Segundo a prefeitura, existem hoje na malha urbana cerca de 120 mil árvores. Deste volume, 36 mil são espécies inadequadas ou causam algum tipo de transtorno, como bloqueia das câmeras de vigilância, semáforos e placas, ou mesmo danificam calçadas e tenham copas grandes com perda de galhos após tempestades. E estão condenadas a serem suprimidas do cenário urbano pela nova lei.

Outro problema comum é a mutilação das árvores por podas radicais, que criam a desestabilização física e geram danos à saúde das espécimes plantadas na cidade. Os grandes motivadores disto são as concessionárias de telefonia e de energia elétrica, pois ambas promovem a remoção de galhos e de parte das copas para a passagem dos cabos descompensando totalmente as árvores.

A Secretaria de Serviços Municipais de São José dos Campos tem cortado um número significativo de árvores na cidade, principalmente em avenidas de grande movimentação. A intenção é replantar espécies menores e mais adequadas ao espaço urbano. O coeficiente atual de 5,8 habitantes para uma árvore seria reduzido uma árvore para cada grupo de 8 pessoas.

O ex-secretário de meio ambiente do município, André Miragaia, ficou surpreso com a decisão e a falta de um planejamento para uma ação tão drástica. Ele conta que árvores adultas eram retiradas dentro de um cronograma de reposição imediata de, no mínimo, 10 novas espécies. E isso era previsto ocorrer num novo ciclo depois de 10 anos. Nunca abrindo uma possibilidade tão radical e de alto impacto no meio ambiente.

Segundo o biólogo e ambientalista Marcelo Godoy a atitude prejudicará o meio ambiente urbano, pois as 52 câmeras que estão sob interferência de árvores adultas estão destinadas a serem derrubadas ou mutiladas com grandes danos a sua sobrevivência. Entretanto, alerta o especialista, essa lei abre precedentes para a retirada de mais de 36 mil árvores em toda malha urbana. Ele entrou com uma representação junto ao Ministério Público para evitar tanto a poda como a derrubada das árvores.

“Esse é um dos maiores absurdos que vi nos últimos tempos, para a prefeitura mudar as câmeras de lugar fica na faixa de R$ 20 mil que é um valor ridículo diante dos benefícios das árvores, que é imensurável.

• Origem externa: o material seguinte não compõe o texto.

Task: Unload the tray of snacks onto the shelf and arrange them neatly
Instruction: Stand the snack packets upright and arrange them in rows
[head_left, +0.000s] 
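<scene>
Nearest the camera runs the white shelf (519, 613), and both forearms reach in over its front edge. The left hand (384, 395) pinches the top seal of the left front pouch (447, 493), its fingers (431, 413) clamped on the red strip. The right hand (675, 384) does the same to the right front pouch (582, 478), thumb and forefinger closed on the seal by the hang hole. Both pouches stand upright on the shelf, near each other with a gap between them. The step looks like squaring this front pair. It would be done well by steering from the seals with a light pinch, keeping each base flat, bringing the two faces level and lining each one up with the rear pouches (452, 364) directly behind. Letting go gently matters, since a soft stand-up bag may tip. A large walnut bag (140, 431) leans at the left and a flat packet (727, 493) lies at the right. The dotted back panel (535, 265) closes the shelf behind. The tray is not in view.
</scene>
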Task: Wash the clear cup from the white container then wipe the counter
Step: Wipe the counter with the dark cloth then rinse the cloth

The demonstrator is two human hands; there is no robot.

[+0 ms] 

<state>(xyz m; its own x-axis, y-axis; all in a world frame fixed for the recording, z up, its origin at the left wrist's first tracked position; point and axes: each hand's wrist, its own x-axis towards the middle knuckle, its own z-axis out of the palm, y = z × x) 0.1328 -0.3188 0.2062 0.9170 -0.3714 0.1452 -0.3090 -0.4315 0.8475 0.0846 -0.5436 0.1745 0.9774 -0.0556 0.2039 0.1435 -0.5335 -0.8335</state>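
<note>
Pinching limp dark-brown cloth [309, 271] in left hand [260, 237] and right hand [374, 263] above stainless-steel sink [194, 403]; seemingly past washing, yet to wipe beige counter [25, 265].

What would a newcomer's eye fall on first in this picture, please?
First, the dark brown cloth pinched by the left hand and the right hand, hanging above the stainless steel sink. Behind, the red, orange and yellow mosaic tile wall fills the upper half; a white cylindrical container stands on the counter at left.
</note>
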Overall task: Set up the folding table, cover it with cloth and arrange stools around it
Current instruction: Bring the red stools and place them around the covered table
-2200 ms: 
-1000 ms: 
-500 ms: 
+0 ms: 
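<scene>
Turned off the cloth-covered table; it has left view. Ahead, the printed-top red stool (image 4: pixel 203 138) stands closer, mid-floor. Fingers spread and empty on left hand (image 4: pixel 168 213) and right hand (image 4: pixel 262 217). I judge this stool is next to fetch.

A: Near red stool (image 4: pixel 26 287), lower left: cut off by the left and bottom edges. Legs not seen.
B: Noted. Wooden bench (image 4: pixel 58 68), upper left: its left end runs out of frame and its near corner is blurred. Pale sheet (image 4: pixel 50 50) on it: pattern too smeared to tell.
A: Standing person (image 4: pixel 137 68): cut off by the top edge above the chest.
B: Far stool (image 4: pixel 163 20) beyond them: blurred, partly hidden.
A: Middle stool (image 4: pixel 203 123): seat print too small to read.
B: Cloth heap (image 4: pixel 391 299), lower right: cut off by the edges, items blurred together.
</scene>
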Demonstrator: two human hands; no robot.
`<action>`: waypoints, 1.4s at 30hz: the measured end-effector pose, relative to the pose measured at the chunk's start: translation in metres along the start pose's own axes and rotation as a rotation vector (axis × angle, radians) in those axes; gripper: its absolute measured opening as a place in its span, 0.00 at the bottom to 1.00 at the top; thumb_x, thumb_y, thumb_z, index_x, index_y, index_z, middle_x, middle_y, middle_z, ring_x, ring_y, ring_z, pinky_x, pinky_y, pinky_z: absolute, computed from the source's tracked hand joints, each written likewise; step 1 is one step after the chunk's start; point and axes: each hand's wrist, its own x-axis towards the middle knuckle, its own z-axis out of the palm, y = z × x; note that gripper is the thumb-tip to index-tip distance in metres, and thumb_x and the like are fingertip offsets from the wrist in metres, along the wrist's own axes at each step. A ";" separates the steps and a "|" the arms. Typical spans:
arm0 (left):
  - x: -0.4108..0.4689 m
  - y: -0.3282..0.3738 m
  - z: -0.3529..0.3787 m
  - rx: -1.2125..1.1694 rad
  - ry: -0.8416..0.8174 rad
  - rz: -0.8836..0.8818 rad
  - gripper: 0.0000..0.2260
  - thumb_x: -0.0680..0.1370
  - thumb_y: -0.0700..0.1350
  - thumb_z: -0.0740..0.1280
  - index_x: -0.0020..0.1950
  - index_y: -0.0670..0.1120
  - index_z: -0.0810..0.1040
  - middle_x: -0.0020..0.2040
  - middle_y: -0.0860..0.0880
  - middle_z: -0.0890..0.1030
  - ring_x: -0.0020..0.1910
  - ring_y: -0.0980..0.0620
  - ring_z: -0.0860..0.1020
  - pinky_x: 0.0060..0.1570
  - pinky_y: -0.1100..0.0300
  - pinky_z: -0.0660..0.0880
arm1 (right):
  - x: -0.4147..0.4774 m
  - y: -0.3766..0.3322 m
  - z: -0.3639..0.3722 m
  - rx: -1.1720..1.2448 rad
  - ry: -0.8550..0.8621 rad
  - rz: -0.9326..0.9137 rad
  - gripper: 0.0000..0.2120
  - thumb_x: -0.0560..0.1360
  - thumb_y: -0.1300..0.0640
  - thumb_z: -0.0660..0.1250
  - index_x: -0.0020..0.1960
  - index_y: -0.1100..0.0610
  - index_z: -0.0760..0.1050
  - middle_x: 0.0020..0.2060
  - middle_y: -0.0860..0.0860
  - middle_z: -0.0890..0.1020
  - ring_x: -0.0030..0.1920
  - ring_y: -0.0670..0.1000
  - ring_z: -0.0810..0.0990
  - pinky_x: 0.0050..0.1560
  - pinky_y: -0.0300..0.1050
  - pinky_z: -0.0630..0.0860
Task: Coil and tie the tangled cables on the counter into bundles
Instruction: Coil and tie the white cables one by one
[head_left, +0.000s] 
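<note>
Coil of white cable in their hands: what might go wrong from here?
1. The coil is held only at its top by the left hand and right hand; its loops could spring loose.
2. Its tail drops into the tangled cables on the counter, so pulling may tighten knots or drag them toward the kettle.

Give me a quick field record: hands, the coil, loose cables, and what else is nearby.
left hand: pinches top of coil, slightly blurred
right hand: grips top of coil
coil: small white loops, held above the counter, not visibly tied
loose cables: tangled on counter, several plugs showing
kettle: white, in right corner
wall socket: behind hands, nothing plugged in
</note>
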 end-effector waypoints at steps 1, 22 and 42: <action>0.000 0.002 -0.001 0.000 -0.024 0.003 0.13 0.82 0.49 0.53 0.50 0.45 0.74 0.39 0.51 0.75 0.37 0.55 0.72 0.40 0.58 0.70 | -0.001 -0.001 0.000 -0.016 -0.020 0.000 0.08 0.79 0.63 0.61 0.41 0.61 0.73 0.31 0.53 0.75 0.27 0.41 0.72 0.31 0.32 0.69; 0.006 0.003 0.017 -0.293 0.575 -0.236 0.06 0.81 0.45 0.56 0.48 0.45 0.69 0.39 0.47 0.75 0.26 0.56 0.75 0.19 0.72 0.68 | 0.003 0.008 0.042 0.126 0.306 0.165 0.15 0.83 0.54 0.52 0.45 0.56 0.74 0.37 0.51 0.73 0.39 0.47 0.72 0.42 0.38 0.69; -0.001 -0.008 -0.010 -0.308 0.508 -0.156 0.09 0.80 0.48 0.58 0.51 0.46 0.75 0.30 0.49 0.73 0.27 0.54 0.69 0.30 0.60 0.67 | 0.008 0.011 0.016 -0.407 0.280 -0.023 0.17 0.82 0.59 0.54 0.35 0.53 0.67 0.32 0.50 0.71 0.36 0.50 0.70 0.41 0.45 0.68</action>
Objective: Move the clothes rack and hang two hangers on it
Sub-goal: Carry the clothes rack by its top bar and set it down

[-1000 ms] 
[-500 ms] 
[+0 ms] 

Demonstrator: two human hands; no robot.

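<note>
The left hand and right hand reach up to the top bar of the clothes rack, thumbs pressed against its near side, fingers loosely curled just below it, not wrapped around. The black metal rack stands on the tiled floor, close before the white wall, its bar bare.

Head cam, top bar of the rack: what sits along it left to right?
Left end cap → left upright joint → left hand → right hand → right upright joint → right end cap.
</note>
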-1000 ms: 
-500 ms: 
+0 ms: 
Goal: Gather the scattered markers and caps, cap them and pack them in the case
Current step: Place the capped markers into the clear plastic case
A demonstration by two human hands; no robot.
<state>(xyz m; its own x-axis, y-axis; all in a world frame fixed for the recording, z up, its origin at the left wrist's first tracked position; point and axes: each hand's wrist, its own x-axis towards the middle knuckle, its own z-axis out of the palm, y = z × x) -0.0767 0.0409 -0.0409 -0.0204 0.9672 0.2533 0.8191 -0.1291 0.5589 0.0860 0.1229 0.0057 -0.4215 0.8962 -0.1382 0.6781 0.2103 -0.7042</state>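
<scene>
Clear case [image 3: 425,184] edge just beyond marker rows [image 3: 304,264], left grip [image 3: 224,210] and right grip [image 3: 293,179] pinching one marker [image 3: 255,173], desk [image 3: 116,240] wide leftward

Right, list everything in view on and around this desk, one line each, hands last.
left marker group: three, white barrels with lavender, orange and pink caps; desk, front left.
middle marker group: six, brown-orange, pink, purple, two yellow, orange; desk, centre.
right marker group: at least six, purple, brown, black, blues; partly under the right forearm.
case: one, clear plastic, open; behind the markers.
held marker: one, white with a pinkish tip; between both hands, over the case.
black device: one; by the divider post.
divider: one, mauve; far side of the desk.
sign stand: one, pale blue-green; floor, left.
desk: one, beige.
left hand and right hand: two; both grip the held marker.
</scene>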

A cidade não pode aceitar que usem a questão da segurança para derrubar árvores, ainda mais num momento de mudança climática e que todos pedem para plantar e preservar”, criticou Godoy, que é presidente do Instituto Ecológico de Proteção aos Animais (Iepa).

Um petição digital foi aberta por cidadãos na qual se pede ao prefeito Carlinhos Almeida (PT) que revogue a lei de sua autoria. A petição precisa de 5 mil assinaturas e está nas redes sociais desde o último final de semana.

“Pedimos para V. Ex.ª Carlos José de Almeida, prefeito do município de São José dos Campos, que revogue a lei n.º 326/2014 de autoria do executivo, que altera a Lei n. 5.097, de 12 de setembro de 1997, que estabelece definições e normas para a vegetação de porte arbóreo no território urbano do Município e dá outras providências. A alteração diz:

“Será permitida a poda, o transplante e a supressão parcial ou total de uma árvore, por interesse público, quando a vegetação de porte arbóreo impactar na segurança pública, assim avaliado pela Secretaria Especial de Defesa do Cidadão”.

“Queremos nos manifestar como população que somos a favor das câmeras, mas precisamos que o problema apontado seja resolvido de outra maneira, pois estamos cada dia mais com deficiência na densidade arbórea do município, nossas árvores também são do interesse público, e estão ficando doentes por podas agressivas”, destacou o autor da petição Wagner D. Ribeiro.

* Júlio Ottoboni é jornalista diploma e pós graduado em jornalismo científico.